On 8/16/13, Zack Weinberg zackw@cmu.edu wrote:
Hi, I'm a grad student at CMU studying network security in general and censorship / surveillance resistance in particular. I also used to work for Mozilla, some of you may remember me in that capacity. My friend Sumana Harihareswara asked me to comment on Wikimedia's plans for hardening the encyclopedia against state surveillance. I've read the discussion to date on this subject, but it was kinda all over the map, so I thought it would be better to start a new thread. Actually I'm going to start two threads, one for general site hardening and one specifically about traffic analysis. This is the one about site hardening, which should happen first. Please note that I am subscribed to wikitech-l but not wikimedia-l (but I have read the discussion over there).
The roadmap at https://blog.wikimedia.org/2013/08/01/future-https-wikimedia-projects/ looks to me to have the right shape, but there are some missing things and points of confusion.
The first step really must be to enable HTTPS unconditionally for everyone (whether or not logged in). I see on the roadmap that there is concern that this will lock out large groups of users, e.g. from China; a workaround simply *must* be found for this. Everything else that is worth doing is rendered ineffective if *any* application layer data is *ever* transmitted over an insecure channel. There is no point worrying about traffic analysis when an active man-in-the-middle can inject malicious JavaScript into unsecured pages, or a passive one can steal session cookies as they fly by in cleartext.
As part of the engineering effort to turn on TLS for everyone, you should also provide SPDY, or whatever they're calling it these days. It's valuable not only for traffic analysis' sake, but because it offers server-side efficiency gains that (in theory anyway) should mitigate the TLS overhead somewhat.

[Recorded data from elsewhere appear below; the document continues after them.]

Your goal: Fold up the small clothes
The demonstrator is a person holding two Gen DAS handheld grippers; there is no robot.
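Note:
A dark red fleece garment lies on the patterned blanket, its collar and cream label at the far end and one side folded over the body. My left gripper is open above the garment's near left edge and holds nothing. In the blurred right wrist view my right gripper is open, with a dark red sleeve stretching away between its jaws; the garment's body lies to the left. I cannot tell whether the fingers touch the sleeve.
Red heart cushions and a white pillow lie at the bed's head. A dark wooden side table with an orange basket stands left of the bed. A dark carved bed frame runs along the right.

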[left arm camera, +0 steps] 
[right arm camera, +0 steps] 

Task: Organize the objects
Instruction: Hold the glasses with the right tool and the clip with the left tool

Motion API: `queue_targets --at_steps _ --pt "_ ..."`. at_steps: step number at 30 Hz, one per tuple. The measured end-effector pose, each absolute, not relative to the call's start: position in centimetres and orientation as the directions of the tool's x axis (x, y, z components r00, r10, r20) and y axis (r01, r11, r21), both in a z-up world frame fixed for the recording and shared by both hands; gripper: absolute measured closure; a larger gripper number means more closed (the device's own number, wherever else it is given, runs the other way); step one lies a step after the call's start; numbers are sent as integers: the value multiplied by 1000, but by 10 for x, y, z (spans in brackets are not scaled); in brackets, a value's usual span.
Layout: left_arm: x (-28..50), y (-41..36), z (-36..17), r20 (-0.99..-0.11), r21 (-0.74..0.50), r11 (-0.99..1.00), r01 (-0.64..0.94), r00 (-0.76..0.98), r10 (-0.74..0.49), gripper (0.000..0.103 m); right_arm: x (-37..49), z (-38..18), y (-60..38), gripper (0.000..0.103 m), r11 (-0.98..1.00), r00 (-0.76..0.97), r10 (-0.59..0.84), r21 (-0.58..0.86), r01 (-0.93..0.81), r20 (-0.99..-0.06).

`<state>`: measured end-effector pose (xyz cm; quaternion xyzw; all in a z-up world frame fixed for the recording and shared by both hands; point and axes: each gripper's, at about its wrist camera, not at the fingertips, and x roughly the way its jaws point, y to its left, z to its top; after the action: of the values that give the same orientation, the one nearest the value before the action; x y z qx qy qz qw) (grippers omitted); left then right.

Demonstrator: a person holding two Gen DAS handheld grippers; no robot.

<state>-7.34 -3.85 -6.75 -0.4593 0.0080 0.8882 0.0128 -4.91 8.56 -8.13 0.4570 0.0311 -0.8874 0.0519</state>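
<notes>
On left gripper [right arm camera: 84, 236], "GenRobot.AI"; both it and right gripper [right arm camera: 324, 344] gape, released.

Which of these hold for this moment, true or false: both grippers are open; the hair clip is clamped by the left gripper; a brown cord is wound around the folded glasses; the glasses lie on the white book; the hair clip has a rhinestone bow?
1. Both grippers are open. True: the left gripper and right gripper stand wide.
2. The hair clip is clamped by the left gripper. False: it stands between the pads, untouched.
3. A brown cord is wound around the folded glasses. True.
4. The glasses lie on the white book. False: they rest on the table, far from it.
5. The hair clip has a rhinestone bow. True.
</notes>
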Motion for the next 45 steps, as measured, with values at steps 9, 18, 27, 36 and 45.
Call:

After that's done, there's a grab bag of additional security refinements that are deployable immediately or with minimal-to-moderate engineering effort. The roadmap mentions HTTP Strict Transport Security; that should definitely happen. All cookies should be tagged both Secure and HttpOnly (which renders them inaccessible to accidental HTTP loads and to page JavaScript); now would also be a good time to prune your cookie requirements, ideally to just one which does not reveal via inspection whether or not someone is logged in. You should also do Content-Security-Policy, as strict as possible. I know this can be a huge amount of development effort, but the benefits are equally huge - we don't know exactly how it was done, but there's an excellent chance CSP on the hidden service would have prevented the exploit discussed here: https://blog.torproject.org/blog/hidden-services-current-events-and-freedom-...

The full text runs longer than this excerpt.